L'amendement n° 402 de M. Boyard et les amendements identiques suivants de suppression de l'article 10 du projet de loi relatif à la lutte contre les fraudes sociales et fiscales (première lecture).
REJETÉRésultat du vote
Les députés ont rejeté le 31 mars 2026 l'amendement n° 402 de M. Boyard et les amendements identiques suivants de suppression de l'article 10 du projet de loi relatif à la lutte contre les fraudes sociales et fiscales (première lecture).
Au total, 98 députés ont pris part au vote : 74 % ont voté contre, 24 % ont voté en faveur, et 1 % se sont abstenus.
Infos
| Date | 31 mars 2026 | |
| Type de vote | Amendement | |
| Dossier | Projet de loi relatif à la lutte contre les fraudes sociales et fiscales |
La position des groupes
Les votes des députés et des groupes
Exposé des motifs de l'amendement
L'objectif d'un amendement est de modifier ou d'ajouter une mesure d'un projet ou d'une proposition de loi. Le ou les députés qui rédigent l'amendement écrivent également un exposé des motifs.
Cet amendement du groupe parlementaire La France Insoumise vise la suppression de l'article 10 du présent projet de loi, qui vient étendre le bénéfice du droit de communication auprès de tiers aux directeurs des organismes locaux d'assurance maladie et d'allocations familiales, ainsi qu’aux agents placés sous leur autorité.
Ce faisant, cet article élargit considérablement le droit d'usage de données en étendant la possibilité de demander et consulter les relevés de compte aux établissements bancaires, les justificatifs d'identité mais aussi de domiciliation auprès d'un certain nombre d'opérateurs privés tels que les opérateurs télécoms, ou les fournisseurs de biens ou de services. Il en résulte une véritable ingérence dans la vie privée des usagers.

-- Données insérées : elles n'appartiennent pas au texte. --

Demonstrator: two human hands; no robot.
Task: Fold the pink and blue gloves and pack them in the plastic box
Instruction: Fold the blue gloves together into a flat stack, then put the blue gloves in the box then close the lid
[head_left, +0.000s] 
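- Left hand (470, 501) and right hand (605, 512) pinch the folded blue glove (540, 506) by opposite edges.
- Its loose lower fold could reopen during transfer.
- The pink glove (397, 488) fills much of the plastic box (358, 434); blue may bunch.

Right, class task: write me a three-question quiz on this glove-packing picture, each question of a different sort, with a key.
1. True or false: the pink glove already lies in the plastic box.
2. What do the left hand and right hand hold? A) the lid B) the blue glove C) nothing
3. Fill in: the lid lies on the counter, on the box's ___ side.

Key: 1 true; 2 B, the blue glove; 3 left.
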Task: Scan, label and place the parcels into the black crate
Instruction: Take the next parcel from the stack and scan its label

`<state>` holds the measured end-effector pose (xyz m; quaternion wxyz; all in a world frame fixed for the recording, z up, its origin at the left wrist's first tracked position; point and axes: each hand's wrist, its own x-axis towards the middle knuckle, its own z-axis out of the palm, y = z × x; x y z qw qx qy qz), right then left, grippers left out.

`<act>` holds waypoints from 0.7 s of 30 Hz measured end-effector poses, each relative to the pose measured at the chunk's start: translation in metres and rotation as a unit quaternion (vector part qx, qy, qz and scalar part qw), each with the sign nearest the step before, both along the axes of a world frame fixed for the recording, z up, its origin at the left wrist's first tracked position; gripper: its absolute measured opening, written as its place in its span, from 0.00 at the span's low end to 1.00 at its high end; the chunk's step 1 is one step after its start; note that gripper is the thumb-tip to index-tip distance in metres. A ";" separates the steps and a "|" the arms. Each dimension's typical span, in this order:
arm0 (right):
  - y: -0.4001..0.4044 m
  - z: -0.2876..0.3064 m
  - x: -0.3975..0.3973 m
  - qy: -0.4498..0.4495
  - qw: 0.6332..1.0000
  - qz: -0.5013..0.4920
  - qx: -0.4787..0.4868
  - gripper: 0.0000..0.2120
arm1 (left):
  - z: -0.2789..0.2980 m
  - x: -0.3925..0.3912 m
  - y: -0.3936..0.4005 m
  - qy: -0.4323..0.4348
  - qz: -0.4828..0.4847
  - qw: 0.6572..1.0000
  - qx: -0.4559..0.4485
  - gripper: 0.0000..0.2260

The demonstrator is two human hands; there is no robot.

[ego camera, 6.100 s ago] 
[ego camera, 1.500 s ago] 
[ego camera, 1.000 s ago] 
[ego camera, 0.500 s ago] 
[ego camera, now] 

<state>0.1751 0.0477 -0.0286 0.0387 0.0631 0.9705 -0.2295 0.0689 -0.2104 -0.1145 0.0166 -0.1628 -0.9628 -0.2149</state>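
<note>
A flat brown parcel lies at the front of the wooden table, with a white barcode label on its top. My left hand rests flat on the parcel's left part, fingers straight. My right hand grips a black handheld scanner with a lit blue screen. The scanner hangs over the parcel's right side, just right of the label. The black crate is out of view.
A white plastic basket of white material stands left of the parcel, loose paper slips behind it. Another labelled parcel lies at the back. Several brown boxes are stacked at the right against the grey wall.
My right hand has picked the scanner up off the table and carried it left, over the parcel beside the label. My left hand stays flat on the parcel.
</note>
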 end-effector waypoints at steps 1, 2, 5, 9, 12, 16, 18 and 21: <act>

Cet article vient approfondir l’essor d’une surveillance de masse par les organismes de protection sociale, les détournant par là même de leurs missions d'accompagnement et d'accès aux droits. Ils vient permettre la collecte de données afin d'alimenter la pratique du croisement de data, dont les algorithmes ciblent en priorité les plus pauvres et précaires et les critères de notation sont discriminatoires.
La multiplication des contrôles a pour seul effet de gaspiller le temps et l’énergie de personnes des deux côtés du guichet, à qui l’on impose toujours plus de démarches, toujours plus de justifications et de preuves de bonne volonté à fournir, ce qui non seulement les détourne d'activités socialement utiles, mais accroit le non recours et la défiance.
Pour toutes ces raisons, le groupe La France Insoumise vise donc la suppression de cet article 10.